After the long decline of the Venetian Republic began--their trade routes superseded and their coffers depleted by a long futile war against the Muslim East--it became possible for rich outsiders to buy their way into the Venetian nobility for a small fortune.
My temporary elevation to Venetian nobility, for the purpose of the
corteo, cost me nothing but the embarrassment of being seen in tights. A cost, I'd soon realize, that fell more heavily upon any observers than myself.
I didn't know a thing about what I was agreeing to do when I said yes. I was at a birthday party in the
piano nobile of a palazzo near San Zaccaria. My son Sandro was running maniacally around the frescoed
portego with three other pre-schoolers, and I was doing my best to follow conversations being carried on in Italian beneath a large arbor on the terrace. A friend suddenly turned to me and said they needed two men the following week for a parade. I didn't think to wonder why none of the other Venetian men around me offered to do it. One actually begged off because he said he was blind without his glasses, and his glasses wouldn't have gone with the period dress. But why not the heir to the palazzo, who lived there with his two parents, and whose family tree I'd just seen hanging on a wall inside, going back nobly to the 15th Century? Wouldn't that be something?--to see the descendants of actual noble Venetian families in the dress of their forebears!
Well, perhaps there were such descendents among the 80 of us arrayed behind the banner of San Marco, but my roots in Venice stretched back to last November. There were moments in our slow march from just east of Via Garibaldi to Piazza San Marco that I felt more than a little disingenuous as some excited tourist aimed a camera in my direction. I'd remind myself that plenty of outsiders lived in the 15th-century Republic of Venice--but none of them, it's safe to say, were born in California or moved here from Brooklyn.
Luckily, there were plenty of things to keep me from obsessing overly much on issues of authenticity. The sun, for one, which was quite hot and blinding. And my hat.
I'm sure that among the countless old sayings of at least one of Italy's many dialects there must be something that runs along the lines of:
Don't fret too much about the tights because it's the hat that will kill you.
For the four days since I'd gone to the Lido to try on the velvet doublet and mantle of my costume I'd been worrying about wearing those damn tights.
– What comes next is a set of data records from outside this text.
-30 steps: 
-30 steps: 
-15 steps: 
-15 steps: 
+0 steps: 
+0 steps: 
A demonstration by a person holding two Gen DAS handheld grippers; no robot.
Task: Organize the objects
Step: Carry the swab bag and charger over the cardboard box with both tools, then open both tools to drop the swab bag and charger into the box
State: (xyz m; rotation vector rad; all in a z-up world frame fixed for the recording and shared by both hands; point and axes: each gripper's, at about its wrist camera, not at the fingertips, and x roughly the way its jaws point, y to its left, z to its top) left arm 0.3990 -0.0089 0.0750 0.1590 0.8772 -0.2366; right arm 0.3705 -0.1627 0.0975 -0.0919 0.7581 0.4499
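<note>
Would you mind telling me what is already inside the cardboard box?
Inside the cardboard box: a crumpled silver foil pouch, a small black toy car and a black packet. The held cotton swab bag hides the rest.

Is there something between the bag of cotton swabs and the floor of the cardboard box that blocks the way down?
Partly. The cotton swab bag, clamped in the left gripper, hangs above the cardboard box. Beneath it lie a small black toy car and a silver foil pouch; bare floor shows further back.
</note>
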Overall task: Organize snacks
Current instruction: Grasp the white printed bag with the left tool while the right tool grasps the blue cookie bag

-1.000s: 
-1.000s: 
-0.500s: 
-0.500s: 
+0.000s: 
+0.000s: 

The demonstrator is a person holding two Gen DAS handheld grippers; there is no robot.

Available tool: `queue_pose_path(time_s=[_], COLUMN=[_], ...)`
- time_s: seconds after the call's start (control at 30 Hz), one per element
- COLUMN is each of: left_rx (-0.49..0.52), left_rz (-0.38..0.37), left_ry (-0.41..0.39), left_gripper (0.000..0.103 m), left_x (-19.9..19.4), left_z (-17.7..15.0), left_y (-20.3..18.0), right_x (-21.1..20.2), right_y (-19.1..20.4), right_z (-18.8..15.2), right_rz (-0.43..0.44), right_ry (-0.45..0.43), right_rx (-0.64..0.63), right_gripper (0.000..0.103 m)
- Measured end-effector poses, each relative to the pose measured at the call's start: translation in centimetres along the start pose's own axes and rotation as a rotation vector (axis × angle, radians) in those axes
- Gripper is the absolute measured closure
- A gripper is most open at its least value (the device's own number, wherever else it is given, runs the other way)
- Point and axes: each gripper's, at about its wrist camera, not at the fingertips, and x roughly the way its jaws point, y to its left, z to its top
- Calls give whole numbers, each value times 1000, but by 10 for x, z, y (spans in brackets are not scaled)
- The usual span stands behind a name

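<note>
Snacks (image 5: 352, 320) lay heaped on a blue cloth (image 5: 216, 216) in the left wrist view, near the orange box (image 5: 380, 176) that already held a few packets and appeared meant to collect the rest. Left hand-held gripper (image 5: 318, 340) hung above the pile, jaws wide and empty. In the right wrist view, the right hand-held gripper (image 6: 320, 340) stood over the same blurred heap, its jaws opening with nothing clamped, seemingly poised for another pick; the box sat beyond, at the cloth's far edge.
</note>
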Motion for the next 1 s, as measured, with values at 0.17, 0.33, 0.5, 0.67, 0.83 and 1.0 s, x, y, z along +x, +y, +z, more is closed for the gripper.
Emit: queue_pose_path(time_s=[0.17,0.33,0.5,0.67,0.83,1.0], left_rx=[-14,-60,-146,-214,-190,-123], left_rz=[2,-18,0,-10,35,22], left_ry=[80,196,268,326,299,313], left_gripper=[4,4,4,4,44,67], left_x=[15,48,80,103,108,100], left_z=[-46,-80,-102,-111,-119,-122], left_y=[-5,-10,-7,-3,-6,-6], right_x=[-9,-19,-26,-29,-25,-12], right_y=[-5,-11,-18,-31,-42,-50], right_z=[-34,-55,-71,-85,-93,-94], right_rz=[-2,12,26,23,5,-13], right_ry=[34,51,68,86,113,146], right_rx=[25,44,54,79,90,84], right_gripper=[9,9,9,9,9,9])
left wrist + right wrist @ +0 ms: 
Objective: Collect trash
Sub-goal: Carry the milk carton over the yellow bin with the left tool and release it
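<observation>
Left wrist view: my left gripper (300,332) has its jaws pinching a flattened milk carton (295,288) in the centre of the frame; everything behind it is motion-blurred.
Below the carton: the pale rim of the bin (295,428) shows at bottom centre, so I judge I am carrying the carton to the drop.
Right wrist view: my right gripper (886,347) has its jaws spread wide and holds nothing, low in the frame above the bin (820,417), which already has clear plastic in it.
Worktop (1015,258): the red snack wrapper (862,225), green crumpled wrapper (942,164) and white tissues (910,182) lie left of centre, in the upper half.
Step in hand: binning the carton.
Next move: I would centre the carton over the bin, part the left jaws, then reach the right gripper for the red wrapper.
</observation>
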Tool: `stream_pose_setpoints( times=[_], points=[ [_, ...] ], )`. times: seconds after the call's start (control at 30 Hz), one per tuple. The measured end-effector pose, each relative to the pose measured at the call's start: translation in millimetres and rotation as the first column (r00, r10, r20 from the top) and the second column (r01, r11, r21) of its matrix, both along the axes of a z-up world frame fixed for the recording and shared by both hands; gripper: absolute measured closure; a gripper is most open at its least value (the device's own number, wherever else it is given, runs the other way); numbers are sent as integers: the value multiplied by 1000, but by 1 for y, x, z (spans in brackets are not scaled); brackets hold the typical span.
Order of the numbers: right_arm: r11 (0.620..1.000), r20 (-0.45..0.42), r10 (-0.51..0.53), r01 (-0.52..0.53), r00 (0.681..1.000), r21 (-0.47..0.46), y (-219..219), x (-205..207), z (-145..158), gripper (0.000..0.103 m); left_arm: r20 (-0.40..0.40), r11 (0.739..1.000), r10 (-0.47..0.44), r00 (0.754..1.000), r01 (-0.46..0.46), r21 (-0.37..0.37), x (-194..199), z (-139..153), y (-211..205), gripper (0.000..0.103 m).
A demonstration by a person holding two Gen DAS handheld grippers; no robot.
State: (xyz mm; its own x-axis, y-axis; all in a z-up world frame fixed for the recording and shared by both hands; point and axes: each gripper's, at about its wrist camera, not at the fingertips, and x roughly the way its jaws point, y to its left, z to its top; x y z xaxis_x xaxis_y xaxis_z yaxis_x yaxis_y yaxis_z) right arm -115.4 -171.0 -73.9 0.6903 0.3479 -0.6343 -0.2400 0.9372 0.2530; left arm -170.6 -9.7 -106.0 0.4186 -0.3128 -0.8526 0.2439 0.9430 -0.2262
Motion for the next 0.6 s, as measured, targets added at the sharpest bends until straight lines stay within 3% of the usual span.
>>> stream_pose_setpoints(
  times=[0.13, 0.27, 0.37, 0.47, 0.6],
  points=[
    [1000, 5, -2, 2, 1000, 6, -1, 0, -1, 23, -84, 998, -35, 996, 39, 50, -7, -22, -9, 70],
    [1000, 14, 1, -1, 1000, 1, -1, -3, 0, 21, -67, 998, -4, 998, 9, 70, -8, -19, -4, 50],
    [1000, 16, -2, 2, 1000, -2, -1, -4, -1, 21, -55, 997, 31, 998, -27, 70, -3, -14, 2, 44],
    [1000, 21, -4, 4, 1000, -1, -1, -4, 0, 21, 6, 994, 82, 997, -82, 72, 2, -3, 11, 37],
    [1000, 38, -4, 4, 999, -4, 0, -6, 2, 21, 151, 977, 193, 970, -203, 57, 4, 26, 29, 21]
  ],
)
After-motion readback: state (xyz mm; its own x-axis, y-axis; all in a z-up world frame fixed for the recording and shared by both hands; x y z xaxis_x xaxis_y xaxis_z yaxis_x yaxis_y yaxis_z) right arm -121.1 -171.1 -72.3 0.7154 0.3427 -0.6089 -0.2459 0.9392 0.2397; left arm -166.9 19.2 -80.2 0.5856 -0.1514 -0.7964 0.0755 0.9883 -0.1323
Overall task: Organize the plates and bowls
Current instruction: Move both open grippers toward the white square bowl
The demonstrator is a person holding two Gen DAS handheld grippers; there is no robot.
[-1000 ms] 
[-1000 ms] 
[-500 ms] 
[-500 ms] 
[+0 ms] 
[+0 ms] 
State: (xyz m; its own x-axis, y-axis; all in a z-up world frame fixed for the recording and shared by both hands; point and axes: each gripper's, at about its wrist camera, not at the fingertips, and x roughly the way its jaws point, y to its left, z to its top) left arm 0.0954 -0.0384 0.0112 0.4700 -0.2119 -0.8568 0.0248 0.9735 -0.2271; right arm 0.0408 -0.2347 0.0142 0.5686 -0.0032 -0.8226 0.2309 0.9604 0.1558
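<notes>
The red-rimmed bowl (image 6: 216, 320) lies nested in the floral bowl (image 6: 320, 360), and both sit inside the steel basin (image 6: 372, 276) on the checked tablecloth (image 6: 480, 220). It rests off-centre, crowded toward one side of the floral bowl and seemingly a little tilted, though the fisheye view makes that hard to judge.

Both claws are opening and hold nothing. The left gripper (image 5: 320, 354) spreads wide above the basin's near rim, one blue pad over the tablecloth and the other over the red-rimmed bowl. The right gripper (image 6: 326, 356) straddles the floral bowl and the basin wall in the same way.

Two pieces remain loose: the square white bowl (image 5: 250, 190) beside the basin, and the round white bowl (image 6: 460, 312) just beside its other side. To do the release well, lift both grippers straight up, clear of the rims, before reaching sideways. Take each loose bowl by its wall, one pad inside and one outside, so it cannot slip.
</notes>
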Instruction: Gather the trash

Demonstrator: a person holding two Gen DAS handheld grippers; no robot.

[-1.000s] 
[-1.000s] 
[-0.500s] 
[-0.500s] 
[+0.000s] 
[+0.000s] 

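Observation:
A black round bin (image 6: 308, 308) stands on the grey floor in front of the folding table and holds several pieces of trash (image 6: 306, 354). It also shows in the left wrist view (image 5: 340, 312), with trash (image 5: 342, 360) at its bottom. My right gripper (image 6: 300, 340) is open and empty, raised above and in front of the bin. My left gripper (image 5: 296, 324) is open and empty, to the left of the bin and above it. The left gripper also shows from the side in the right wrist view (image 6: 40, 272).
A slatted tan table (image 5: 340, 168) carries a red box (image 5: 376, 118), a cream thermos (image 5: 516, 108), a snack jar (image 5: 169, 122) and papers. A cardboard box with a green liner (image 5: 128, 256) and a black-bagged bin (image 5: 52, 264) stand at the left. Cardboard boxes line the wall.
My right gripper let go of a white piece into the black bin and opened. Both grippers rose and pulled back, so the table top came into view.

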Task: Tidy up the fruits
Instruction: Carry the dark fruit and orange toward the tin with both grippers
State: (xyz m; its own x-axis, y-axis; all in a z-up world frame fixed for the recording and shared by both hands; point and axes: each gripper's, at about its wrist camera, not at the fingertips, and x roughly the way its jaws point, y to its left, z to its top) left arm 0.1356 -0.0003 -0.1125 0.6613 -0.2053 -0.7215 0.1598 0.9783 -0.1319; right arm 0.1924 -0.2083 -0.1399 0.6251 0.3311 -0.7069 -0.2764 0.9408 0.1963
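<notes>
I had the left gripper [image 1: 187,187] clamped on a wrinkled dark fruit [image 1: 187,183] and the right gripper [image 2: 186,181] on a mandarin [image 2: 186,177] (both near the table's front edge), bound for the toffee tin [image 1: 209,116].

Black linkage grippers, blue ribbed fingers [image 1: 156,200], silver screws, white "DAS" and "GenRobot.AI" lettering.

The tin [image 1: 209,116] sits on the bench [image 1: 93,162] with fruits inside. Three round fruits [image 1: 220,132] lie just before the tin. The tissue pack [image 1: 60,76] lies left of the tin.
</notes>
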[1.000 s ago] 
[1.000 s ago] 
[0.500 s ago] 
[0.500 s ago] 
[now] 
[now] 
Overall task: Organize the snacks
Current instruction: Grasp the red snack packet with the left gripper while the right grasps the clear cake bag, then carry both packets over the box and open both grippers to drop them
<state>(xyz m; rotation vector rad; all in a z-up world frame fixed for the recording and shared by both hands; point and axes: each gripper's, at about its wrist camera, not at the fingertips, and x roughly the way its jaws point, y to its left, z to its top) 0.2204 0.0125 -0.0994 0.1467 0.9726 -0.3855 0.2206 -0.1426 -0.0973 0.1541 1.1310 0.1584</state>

But it turned out my hat was so tight I literally I had no space for any thought other than how much my head hurt.
In the dressing room I'd pondered, hopefully, perhaps it's just supposed to rest precariously upon my head like a Jackie O pillbox. But none of my fellow noblemen rocked their hats that way.
I mentioned it to the man in charge of wardrobe. He assured me in melifluous Italian that the hat would stretch once we got out into the heat of the sun.
It didn't. Or if its circumference expanded at all in the heat, so did my big head.
But, as I mentioned, there was the sharp lance of the sun in my eyes to occupy me as well, and, in a short time, the slow but steady formation of blisters on my feet.
The noblemen with whom I shared a row also tended to lag too far behind the row of courtiers in front of us, so a very helpful women associated with the Venetian contingent would appear suddenly at my side gesticulating enthusiastically and repeating, "
Avanti, avanti!"
I wanted to tell her it really was not my fault.
I knew we'd dropped too far behind the guys in front of us, but I was bound not to break ranks with my fellow nobles--they who seemed so relaxed in their properly-fitting caps as to even play to the crowd a bit. Not all of them, but the two nearest to me. They looked good doing it, I thought, regal but friendly. We hadn't had the least bit of dramatic coaching before the march, no guidance of any kind on our particular characters, so this was all improvised as far as I could tell, or born of the experience of previous processions. I thought of doing some of the same kind of thing but I was so absorbed in standing up straight, not tripping, not limping, and not grimacing in pain, that I'm afraid I cut a rather sober figure. A noble with just the slightest hint of a smile, hiding the pain of some great lost love...
And yet through all this discomfort the whole thing was quite fun. I'd never done anything like this before--no Renaissance Faire or Shakespeare plays or plays of any kind. And I had no idea how popular an event it was until someone said, just before the start, that RAI 2 was filming live, and I saw all the people crowded along the parade route, and the large grandstand stretching along the south side of the Palazzo Ducale, its VIP box filled with uniforms and sashes of office.
Next year the regata will move on to Amalfi and I hope I'll have the chance to do it again. And, more immediately, there is the big Venetian Regata Storica in the fall--in which one gets to be rowed down the Grand Canal in historic dress. How nice that would be! No need to worry about being seen in tights or getting blisters. And I'll make sure to try on my hat at the fitting.